Whether you’re collecting data in the name of public health or to give underprivileged people an opportunity to borrow for a new home, these tests show that you’ve done your homework. When you’re justifying your collection, make sure your logic is easy to follow. You should also resist the urge to use more than one basis, as adding more reasons can quickly confuse your rationale. The main thing to remember is that you’re not using blanket consent as a means to keep you from potential prosecution.
Data subjects have inalienable rights when it comes to knowing how their data is used, and the GDPR wants it to be easy for them to voice concerns. If you’re not prepared to handle these requests, the larger consequences will be felt throughout the company.
You should have a very clear policy about which situations merit different responses. Your company needs to organise the technical aspects of each request, regardless of where and how it originated. For example, after you’ve received the request, the company should acknowledge it in some form (e.g., email, letter, etc.) within a short timeframe. It should then be given to the appropriate parties for further processing.
Your company will need to verify the identity of the subject data and assess whether the request is valid. (Certain requests may not have to be fulfilled if they’re made for illegitimate reasons, such as a personal vendetta against a specific employee.) There should be an official response within a month, unless there are extenuating circumstances.
Much like consent, companies might view certifications from business partners as a way to protect them. In fact, it’s not uncommon for companies to request certifications even if its leaders don’t have one to supply in return.
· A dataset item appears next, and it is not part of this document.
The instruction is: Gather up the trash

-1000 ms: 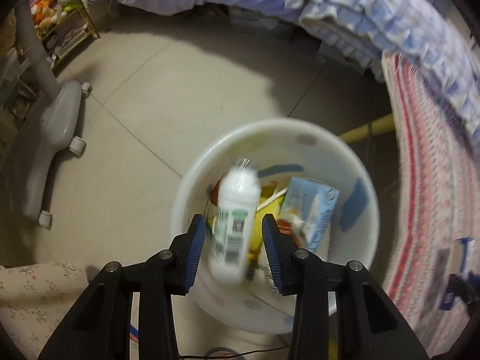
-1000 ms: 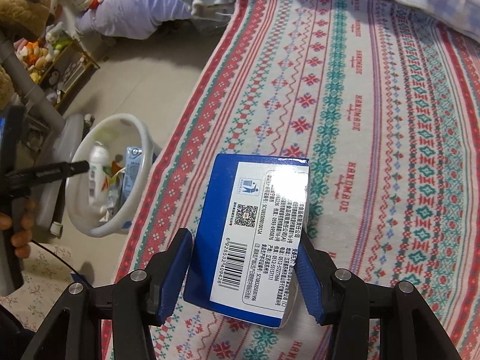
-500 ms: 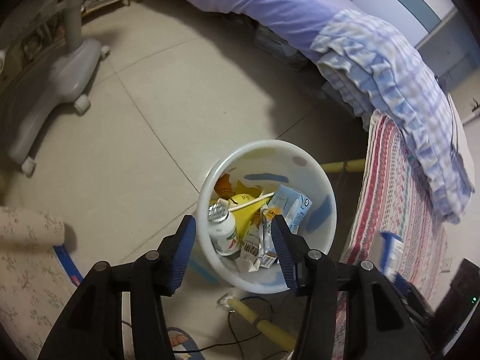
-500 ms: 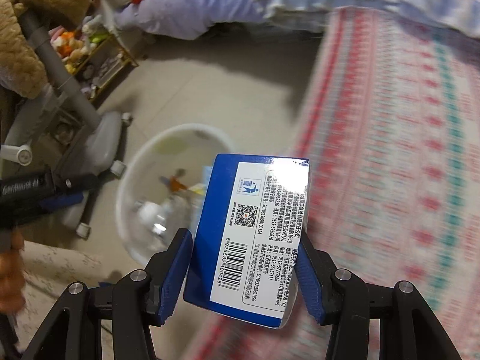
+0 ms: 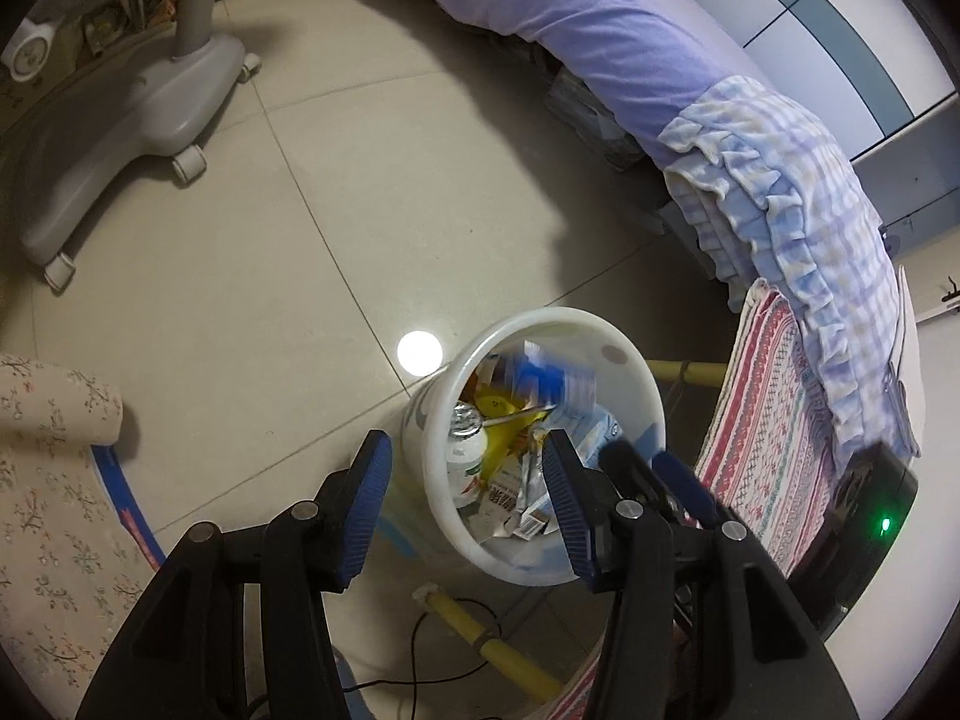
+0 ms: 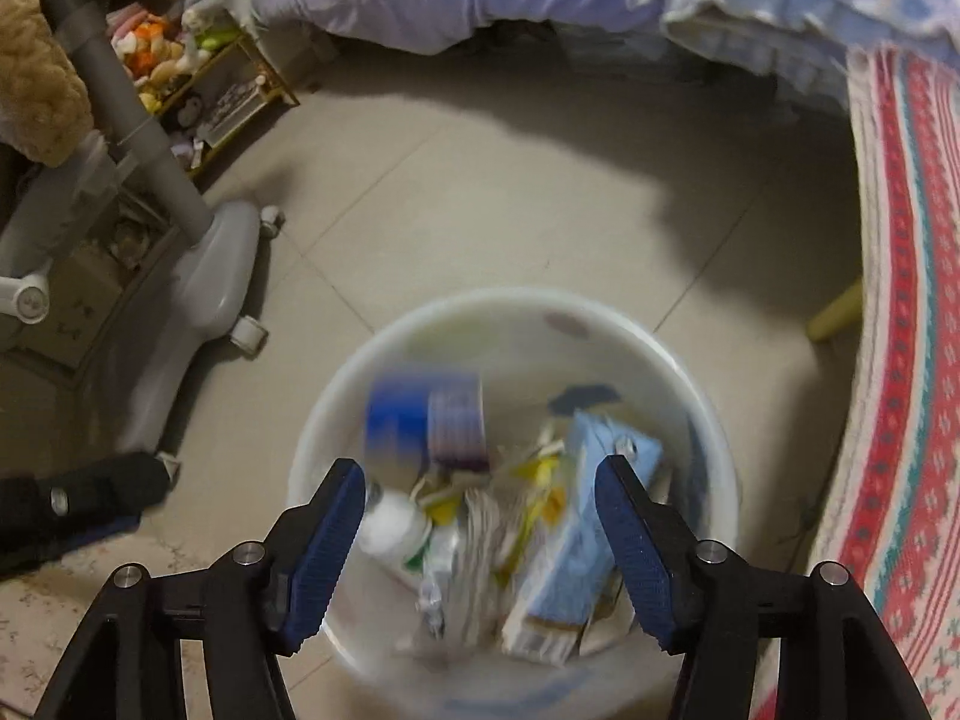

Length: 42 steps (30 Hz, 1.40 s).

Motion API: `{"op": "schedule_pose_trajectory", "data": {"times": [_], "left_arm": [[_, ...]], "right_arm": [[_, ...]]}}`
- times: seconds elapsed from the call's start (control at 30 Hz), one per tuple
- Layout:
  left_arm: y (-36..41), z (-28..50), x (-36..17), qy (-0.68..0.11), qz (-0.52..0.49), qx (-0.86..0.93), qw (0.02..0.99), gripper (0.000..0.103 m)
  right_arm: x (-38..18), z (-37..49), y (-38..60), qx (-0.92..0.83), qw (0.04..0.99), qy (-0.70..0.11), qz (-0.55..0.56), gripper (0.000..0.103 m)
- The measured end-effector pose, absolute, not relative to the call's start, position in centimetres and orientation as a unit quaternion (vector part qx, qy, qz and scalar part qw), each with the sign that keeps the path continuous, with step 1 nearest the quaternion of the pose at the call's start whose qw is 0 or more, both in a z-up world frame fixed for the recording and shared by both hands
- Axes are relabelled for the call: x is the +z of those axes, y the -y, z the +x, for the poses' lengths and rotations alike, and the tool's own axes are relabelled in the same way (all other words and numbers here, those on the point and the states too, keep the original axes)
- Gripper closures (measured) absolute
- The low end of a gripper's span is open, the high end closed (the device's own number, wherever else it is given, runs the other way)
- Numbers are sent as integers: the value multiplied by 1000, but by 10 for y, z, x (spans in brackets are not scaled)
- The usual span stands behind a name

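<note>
Blue carton [image 6: 423, 420] now inside bin [image 6: 708, 420].

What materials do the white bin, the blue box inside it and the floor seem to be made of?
White bin: likely plastic, with a smooth, slightly glossy moulded rim. Blue box: probably printed cardboard, flat-sided with sharp edges, though blurred. Floor: glazed ceramic tile, with grout lines and a lamp reflection.

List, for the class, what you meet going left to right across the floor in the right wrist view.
Grey wheeled base → white bin → yellow leg → patterned cloth.
</note>
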<state>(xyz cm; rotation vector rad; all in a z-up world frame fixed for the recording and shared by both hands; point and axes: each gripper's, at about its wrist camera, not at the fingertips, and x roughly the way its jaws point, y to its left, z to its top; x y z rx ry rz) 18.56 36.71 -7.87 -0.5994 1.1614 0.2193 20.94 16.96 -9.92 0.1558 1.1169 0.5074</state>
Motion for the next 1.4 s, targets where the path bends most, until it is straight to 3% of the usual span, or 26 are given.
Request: {"op": "schedule_pose_trajectory", "data": {"times": [0.53, 0.9, 1.03, 1.3, 1.4], "left_arm": [[-304, 151, -36, -512, -203, 97, 829, 48], [-199, 38, -7, -458, -155, 102, 869, 48], [-162, -1, -11, -445, -131, 99, 880, 40], [-126, -36, -13, -422, -80, 118, 896, 38], [-124, -37, -14, -416, -67, 123, 898, 31]], "right_arm": [[-33, 102, -26, 267, 813, -510, 90, 33], [0, 18, 42, 284, 857, -424, 65, 26], [0, 4, 60, 291, 857, -421, 67, 26], [-1, -15, 66, 300, 863, -406, 41, 26], [-2, -18, 64, 292, 869, -399, 26, 26]]}}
However, certification for companies has become more complicated these days, with more organisations claiming to have the power to bestow them. In some cases, these claims might be overblown or even outright lies. A certification does not necessarily reduce the responsibility of the data controller, and is unlikely to be taken as sufficient proof in the case of a compliance dispute. You need to be taking measures to ensure your business partners are implementing safety metrics to keep data from slipping through the cracks.
Data breaches take a tremendous amount of time and energy to handle, and this is true even for companies that are prepared for them. If you’re not planning ahead, you’re going to make the issue that much harder on the company.
As with data subject requests, there needs to be a very clear policy on the internal actions of each department. Action needs to be taken immediately to either prevent a data leak or at least mitigate the adverse effects of one. A risk charter can go a long way toward defining the categories of threats and laying out different expectations for each one. Notification templates can also improve communications during a chaotic time.
Implementing better policies takes a lot of time, and it’s not always easy for a company to coordinate schedules for these often painstaking tasks. However, as difficult as it is at first, the process will become much more streamlined as long as you’ve laid the right foundation.
You can also look into integrating a compliance software with your programs to automate as much as possible. This can free up your employee’s to-do list to focus on the details of the data collection. From who’s being told to how the data is being mapped, streamlining the flow has a lot to do with avoiding lengthy investigations and hefty fines.